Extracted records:
*** Block opens ***
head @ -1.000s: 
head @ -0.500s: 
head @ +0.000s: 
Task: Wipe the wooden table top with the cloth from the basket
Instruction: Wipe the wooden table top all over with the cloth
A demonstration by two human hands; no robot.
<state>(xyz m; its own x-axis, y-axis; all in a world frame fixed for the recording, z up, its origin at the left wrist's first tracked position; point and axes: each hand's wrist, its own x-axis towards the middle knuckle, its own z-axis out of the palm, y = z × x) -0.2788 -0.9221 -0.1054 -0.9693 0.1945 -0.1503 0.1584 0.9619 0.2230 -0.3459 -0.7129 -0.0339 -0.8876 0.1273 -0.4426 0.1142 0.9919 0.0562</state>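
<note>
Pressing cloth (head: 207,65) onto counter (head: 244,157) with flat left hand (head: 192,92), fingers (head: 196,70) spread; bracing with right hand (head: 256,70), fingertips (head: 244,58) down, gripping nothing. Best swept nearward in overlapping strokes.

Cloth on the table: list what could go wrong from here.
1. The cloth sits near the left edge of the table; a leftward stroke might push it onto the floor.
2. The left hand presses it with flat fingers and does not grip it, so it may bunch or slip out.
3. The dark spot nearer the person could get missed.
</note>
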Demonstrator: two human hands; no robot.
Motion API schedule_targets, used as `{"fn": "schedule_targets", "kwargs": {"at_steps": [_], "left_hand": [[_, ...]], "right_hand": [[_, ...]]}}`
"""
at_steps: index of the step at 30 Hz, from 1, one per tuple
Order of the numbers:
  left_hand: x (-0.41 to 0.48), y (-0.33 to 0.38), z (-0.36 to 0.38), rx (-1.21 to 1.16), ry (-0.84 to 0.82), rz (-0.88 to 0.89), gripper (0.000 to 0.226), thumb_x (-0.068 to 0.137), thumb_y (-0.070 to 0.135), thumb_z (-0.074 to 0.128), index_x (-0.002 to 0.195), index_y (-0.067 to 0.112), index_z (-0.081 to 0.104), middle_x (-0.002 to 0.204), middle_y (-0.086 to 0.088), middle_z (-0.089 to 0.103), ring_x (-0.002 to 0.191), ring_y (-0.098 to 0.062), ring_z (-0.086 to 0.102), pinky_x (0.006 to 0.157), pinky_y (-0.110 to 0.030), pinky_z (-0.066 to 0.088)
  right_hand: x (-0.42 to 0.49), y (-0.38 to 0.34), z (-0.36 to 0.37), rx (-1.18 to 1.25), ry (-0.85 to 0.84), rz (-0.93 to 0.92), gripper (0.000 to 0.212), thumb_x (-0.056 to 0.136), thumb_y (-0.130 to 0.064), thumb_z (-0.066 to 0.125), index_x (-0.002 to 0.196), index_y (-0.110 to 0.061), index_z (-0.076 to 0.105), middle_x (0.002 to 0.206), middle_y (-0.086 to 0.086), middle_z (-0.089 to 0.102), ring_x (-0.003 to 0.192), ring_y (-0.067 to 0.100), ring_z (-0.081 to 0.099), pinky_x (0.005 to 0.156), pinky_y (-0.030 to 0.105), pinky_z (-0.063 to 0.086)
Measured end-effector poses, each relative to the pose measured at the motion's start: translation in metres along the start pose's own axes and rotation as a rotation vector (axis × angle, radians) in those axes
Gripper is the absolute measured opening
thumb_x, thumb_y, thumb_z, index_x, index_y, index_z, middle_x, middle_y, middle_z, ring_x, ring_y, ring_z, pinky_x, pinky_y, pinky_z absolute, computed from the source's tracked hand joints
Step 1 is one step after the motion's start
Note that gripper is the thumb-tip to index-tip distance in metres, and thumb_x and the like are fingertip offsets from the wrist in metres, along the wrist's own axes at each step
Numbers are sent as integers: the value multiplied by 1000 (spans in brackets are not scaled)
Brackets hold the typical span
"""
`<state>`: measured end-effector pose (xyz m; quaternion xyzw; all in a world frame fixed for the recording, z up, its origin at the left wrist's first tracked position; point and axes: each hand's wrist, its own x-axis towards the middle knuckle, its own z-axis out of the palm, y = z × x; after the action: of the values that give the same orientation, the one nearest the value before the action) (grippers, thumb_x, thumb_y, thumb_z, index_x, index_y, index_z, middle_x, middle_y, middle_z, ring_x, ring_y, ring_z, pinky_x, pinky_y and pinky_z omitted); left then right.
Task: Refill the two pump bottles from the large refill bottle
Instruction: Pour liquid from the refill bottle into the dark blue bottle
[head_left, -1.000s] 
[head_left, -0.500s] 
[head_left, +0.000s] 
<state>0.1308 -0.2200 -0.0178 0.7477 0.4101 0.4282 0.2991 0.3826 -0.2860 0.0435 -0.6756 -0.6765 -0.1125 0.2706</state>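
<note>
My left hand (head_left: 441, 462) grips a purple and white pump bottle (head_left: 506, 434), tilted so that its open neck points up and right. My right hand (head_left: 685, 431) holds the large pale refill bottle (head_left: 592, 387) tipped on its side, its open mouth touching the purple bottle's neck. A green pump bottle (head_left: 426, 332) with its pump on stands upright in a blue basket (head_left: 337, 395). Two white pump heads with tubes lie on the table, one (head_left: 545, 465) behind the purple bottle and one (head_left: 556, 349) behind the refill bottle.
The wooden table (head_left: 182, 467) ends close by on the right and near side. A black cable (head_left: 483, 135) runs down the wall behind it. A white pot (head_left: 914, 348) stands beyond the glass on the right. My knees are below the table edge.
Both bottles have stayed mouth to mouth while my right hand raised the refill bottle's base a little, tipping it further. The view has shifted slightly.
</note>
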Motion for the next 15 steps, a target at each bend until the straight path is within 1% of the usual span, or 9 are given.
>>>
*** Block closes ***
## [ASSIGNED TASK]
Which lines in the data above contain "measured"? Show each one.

## [ANSWER BOX]
Measured end-effector poses, each relative to the pose measured at the motion's start: translation in metres along the start pose's own axes and rotation as a rotation vector (axis × angle, radians) in those axes
Gripper is the absolute measured opening
`<state>`: measured end-effector pose (xyz m; quaternion xyzw; all in a world frame fixed for the recording, z up, its origin at the left wrist's first tracked position; point and axes: each hand's wrist, its own x-axis towards the middle knuckle, its own z-axis out of the palm, y = z × x; after the action: of the values that give the same orientation, the one nearest the value before the action) (grippers, thumb_x, thumb_y, thumb_z, index_x, index_y, index_z, middle_x, middle_y, middle_z, ring_x, ring_y, ring_z, pinky_x, pinky_y and pinky_z omitted); left then right.

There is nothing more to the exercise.